Rechts­grund­la­ge dieses Anspruchs der Klä­ge­rin auf Ernen­nung zur Beam­tin auf Lebens­zeit ist § 9 Abs. 2 BBG a.F. (vgl. § 147 Abs. 2 Satz 1 BBG in der Fas­sung des Geset­zes zur Unter­stüt­zung der Fach­kräf­te­ge­win­nung im Bund und zur Ände­rung wei­te­rer dienst­recht­li­cher Vor­schrif­ten vom 15. März 2012, BGBl I S. 462). Nach § 9 Abs. 2 Satz 1 BBG a.F. ist ein Beam­ten­ver­hält­nis auf Probe spä­tes­tens nach fünf Jahren in ein sol­ches auf Lebens­zeit umzu­wan­deln, wenn der Beamte die beam­ten­recht­li­chen Vor­aus­set­zun­gen hier­für erfüllt, d.h. wenn er sich bewährt hat. Ansons­ten ist er zu ent­las­sen. Nach Satz 2 ver­län­gert sich die Frist um die Zeit einer Beur­lau­bung ohne Dienst­be­zü­ge. Der Anspruch setzt neben den Anfor­de­run­gen des § 7 BBG a.F. die Voll­endung des 27. Lebens­jah­res sowie die Bewäh­rung des Pro­be­be­am­ten in der Pro­be­zeit voraus. Dage­gen ist nicht von Bedeu­tung, ob eine ent­spre­chen­de Plan­stel­le frei ist.

Die Pro­be­zeit dient der Klä­rung der Frage der Bewäh­rung des Pro­be­be­am­ten. Wäh­rend dieser Zeit hat der Beamte seine all­sei­ti­ge Eig­nung, unter Ein­schluss der gesund­heit­li­chen Eig­nung, für die Beru­fung in das Beam­ten­ver­hält­nis auf Lebens­zeit nach­zu­wei­sen. Ent­spre­chend diesem Zweck der Pro­be­zeit und der ihm oblie­gen­den Für­sor­ge­pflicht ist der Dienst­herr gehal­ten, unver­züg­lich nach ihrem Ablauf eine Ent­schei­dung über die Bewäh­rung des Beam­ten zu tref­fen (Beru­fung in das Beam­ten­ver­hält­nis auf Lebens­zeit oder Ent­las­sung) und damit zugleich dem Beam­ten Klar­heit über seinen künf­ti­gen Berufs­weg zu ver­schaf­fen (Urteil vom 24. Novem­ber 1988 — BVerwG 2 C 24.87 — Buch­holz 237.6 § 39 NdsLBG Nr. 7 S. 8).

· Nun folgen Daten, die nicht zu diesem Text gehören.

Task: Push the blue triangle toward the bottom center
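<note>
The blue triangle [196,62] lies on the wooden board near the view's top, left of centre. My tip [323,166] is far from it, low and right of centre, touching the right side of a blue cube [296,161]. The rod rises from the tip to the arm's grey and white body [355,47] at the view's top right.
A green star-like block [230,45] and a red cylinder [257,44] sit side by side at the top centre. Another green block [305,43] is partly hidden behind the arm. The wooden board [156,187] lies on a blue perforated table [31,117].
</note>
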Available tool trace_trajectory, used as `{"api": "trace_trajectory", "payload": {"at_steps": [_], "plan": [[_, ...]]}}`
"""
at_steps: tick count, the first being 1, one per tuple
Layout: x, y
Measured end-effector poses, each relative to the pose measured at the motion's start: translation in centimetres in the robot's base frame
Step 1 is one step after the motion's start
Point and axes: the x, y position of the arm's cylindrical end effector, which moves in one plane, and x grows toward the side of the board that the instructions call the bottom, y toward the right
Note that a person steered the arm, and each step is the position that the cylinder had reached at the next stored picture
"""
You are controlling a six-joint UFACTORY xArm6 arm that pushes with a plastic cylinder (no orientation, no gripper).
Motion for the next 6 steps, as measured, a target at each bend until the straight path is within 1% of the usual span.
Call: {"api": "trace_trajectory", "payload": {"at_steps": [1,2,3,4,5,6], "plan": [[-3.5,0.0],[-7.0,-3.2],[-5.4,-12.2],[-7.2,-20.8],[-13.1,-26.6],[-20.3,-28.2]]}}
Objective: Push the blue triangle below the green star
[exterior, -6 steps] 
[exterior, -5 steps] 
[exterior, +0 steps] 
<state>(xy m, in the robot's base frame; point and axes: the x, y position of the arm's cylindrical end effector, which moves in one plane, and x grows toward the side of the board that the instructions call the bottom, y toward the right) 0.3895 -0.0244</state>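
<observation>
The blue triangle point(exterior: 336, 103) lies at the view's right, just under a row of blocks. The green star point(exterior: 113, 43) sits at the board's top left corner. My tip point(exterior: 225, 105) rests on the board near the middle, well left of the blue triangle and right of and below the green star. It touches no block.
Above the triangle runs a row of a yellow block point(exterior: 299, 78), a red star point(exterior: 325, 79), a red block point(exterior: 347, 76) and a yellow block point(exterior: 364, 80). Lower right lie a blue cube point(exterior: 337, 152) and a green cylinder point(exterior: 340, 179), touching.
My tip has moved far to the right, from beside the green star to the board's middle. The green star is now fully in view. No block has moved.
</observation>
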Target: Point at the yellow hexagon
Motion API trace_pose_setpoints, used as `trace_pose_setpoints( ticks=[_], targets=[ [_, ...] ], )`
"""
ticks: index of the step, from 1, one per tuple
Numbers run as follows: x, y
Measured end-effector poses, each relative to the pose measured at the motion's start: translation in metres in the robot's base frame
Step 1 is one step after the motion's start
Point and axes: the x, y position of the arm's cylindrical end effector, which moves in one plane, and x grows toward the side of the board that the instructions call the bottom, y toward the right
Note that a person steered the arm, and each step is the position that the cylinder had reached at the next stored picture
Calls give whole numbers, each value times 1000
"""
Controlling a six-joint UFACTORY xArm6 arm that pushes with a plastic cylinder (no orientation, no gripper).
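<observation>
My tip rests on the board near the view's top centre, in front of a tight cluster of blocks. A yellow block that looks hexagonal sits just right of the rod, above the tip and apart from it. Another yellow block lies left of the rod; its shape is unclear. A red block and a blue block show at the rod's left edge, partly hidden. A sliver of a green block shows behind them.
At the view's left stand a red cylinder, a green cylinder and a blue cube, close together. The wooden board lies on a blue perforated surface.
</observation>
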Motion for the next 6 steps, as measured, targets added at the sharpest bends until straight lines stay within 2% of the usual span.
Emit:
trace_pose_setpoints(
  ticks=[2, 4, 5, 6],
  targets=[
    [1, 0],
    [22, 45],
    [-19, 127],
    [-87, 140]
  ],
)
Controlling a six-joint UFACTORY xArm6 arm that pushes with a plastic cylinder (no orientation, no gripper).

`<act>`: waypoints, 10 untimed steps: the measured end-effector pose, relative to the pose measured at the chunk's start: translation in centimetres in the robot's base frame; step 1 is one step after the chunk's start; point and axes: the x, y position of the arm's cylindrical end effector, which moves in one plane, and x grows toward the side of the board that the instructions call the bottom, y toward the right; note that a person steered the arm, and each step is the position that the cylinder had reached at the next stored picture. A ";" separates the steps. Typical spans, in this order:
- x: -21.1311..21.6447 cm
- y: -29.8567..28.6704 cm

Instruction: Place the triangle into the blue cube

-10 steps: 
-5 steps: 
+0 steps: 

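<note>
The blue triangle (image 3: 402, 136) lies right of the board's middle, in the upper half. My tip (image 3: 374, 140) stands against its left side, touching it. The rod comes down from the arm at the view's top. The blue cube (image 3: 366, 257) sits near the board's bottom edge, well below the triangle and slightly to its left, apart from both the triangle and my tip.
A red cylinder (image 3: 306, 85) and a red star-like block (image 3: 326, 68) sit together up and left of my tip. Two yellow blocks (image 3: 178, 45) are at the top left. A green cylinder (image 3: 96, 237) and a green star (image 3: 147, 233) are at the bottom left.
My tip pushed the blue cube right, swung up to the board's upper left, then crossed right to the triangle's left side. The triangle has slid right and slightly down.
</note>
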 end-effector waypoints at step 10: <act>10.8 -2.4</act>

Da für die Beru­fung in das Beam­ten­ver­hält­nis auf Lebens­zeit die Erkennt­nis­se bis zum Ablauf der Pro­be­zeit maß­geb­lich sind, ist der Beur­tei­lungs­zeit­punkt des Ver­pflich­tungs­be­geh­rens mit dem der Anfech­tungs­kla­ge gegen die Ent­las­sungs­ver­fü­gung iden­tisch. Es können nur solche Umstän­de Ein­gang in die Ent­schei­dung finden, die wäh­rend der Pro­be­zeit bekannt gewor­den sind oder die zwar nach Ablauf der Pro­be­zeit ein­ge­tre­ten sind, aber Rück­schlüs­se auf die Bewäh­rung des Beam­ten in der lauf­bahn­recht­li­chen Pro­be­zeit zulas­sen (Urteil vom 25. Febru­ar 1993 — BVerwG 2 C 27.90 — BVerw­GE 92, 147 <151 f.> = Buch­holz 237.7 § 9 NWLBG Nr. 1 S. 5 m.w.N.).